PH: I wrote on a dare to myself and to impress my students a little monologue that I would write one night, rehearse the next and perform a couple of days later at the faculty recital—it was called going places with Gilbert Grape. That little monologue, I thought, I would turn into a play for my theater company. I wrote 100 pages by hand. I never even typed up the pages because what I realized was what I loved was Gilbert’s voice. So for four years, every morning I would start my writing day with Gilbert pages. I would just put it in a blank page and I would let Gilbert talk and I had over a thousand pages of Gilbert after a few years.
On the set of Gilbert Grape, the movie, my dad played the minister, the Lutheran Minister and Gilbert Grape, and he was in the trailer getting made up in the same room with Leonardo Dicaprio at the time. And he said, Peter, can I tell you something? I said, yeah. He said, remember years ago when you told me you were writing a novel? And I said, Yep. And he said, I thought at the time that was the stupidest idea I’ve ever heard from you. And I so love that he told me when he did on the set of my movie, because if he had told me then, I was way in over my head. If he told me then, I might have stopped because I really had no business writing a novel on some level, except I wrote it like a theater piece.
WS: The film What’s Eating Gilbert Grape? went on to receive critical acclaim, and Peter’s work began to move from theater projects to Hollywood films. It was on the cusp of all this change that he found himself in a bookstore, flipping through the beginnings of books. One in particular left him unable to put it down—the introduction to Daniel Boorstin’s The Image.
PH: The introduction is, a staggering piece of writing and basically, he was saying things that I’d felt that I couldn’t put words to.
WS: Originally published in 1962, the book felt timely and contemporary to Peter when he read it in the early 90s—and, upon rereading it recently, he says it still holds true today. In The Image, Boorstin examines the way Americans consume news, and argues that we expect too much. He writes that this insatiability for information results in minor stories being blown out of proportion, and lessens the impact of real news and facts to the detriment of society.
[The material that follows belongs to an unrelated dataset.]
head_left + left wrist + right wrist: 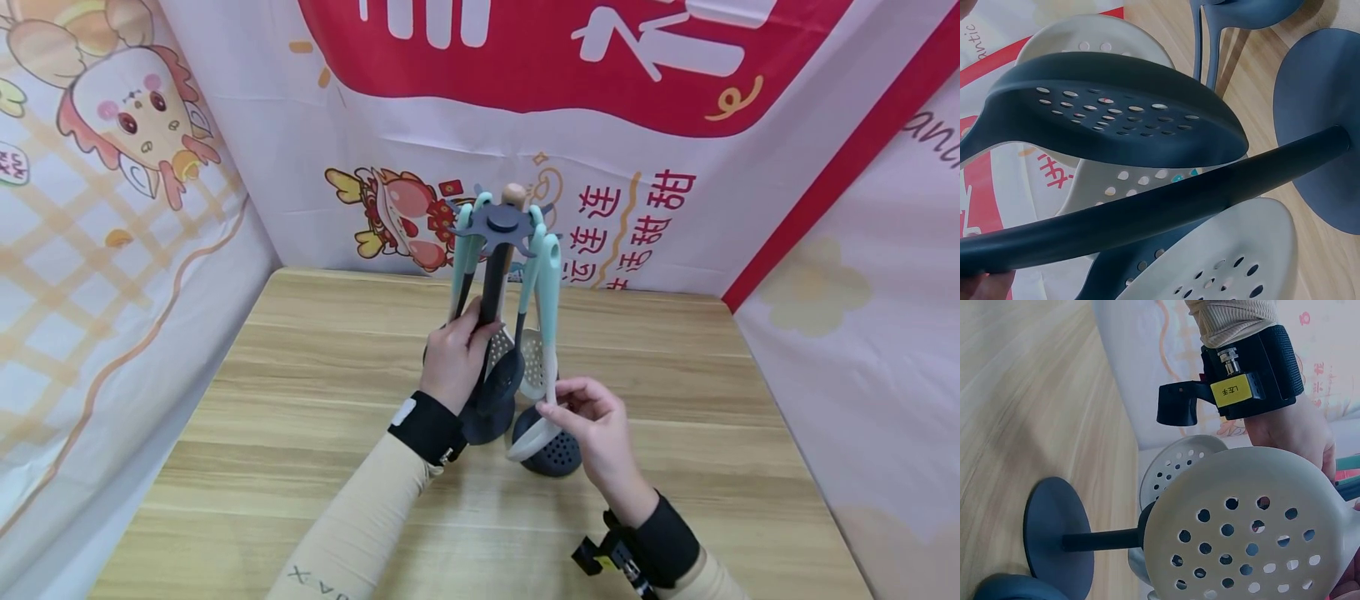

PH: I read it immediately and I finished it. And for me to finish a book, particularly at that time, was unusual. I’m not proud to say that. I think I’d be much better person if I had read more and finished more. But, it spoke to me in so many ways.
I was close to 30, and I was just starting to make a living for the first time. I was just starting to work in film. And he spends a lot of time talking about film. He spends a lot of time talking about how images have replaced ideals and basically perception is, you know, what you believe, something to be has replaced what something actually is. And I think I’ve felt for a long time that even though I traffic in the story and in entertainment and in creating work, it made me think about my ravenous need to be entertained and distracted and he seemed to be saying, don’t expect so much, and maybe there’s a way to move through the world where you are experiencing the world as opposed to a being a passive observer of the world or an audience for the world, but you’re actually in it, and so I felt like he was taking me by the shirt and personally shaking me.
I felt that I needed to go to a kind of storytelling that was urgent and authentic and was as truthful and as uncompromised as I could be.
WS: That shake from Boorstin has stayed with Peter throughout the years, as he’s continued his work as a writer and moved into directing films as well. And The Image has had an influence on the way that he has approached his work, and especially his most recent film, Ben Is Back.
PH: I felt it was possible to get to a simpler, quieter, more meaningful relationship with not only myself but with the world. And when I looked at the work I was doing, writing films for movie studios or projects that I thought would be very diverting for audiences and bring laughter to the world, I felt that I needed to go to a kind of storytelling that was urgent and authentic and was as truthful and as uncompromised as I could be.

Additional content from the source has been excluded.